Instructions to follow:
Would you repeat exactly the part of the listing below that runs from the line containing "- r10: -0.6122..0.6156" down to the line containing "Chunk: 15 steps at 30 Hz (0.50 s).", inclusive, and nothing else?

Information supplied:
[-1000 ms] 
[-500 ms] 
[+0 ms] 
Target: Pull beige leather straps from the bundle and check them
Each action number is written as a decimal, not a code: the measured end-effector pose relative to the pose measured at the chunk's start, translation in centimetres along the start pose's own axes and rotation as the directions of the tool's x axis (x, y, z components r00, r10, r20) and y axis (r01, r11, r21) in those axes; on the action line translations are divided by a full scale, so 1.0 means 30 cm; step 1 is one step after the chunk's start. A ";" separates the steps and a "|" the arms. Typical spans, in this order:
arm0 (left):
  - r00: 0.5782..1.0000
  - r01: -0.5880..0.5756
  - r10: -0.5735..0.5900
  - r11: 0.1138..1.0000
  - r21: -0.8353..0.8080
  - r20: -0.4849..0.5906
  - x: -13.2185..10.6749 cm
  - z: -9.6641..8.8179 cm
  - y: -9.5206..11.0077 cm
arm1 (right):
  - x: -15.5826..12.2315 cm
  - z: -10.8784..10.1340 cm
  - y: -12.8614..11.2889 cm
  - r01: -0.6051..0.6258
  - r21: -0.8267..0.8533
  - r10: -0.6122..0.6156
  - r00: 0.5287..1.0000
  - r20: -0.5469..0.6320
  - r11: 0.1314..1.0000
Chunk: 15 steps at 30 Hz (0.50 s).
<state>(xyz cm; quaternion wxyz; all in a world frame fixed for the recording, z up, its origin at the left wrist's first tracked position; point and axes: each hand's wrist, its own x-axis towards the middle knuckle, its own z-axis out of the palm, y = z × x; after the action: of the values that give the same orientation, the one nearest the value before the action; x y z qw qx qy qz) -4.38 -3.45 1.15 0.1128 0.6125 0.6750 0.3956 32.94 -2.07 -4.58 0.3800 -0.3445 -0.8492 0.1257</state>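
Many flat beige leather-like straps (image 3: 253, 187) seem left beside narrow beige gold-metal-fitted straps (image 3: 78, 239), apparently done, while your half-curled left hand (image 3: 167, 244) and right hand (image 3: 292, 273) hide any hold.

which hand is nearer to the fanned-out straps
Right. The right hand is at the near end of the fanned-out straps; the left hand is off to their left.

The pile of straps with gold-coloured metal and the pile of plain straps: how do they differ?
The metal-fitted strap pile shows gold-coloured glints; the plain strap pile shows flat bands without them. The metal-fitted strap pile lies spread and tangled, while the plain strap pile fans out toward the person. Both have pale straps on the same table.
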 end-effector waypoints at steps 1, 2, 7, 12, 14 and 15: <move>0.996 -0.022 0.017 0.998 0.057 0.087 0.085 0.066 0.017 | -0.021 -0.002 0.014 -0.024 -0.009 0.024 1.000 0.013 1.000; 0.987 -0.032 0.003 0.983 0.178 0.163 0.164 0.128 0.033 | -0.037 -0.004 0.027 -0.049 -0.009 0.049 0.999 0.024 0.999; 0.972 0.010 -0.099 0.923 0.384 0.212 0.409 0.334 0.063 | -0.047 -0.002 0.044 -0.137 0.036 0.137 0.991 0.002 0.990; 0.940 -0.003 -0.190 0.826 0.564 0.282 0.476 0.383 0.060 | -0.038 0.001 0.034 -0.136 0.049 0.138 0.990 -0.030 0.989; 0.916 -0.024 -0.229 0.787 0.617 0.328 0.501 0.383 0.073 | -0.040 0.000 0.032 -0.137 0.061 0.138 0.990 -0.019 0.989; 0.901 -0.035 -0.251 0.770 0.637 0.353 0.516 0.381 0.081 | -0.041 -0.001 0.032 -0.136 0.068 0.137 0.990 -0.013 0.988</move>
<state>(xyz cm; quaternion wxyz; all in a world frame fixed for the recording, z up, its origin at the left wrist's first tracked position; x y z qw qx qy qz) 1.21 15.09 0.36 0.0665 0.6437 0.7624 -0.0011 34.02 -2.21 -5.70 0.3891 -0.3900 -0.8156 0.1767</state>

Output for this exercise:
  - r10: -0.6122..0.6156
  - r00: 0.5287..1.0000
  - r20: -0.5469..0.6320
  - r11: 0.1314..1.0000
Chunk: 15 steps at 30 Hz (0.50 s).

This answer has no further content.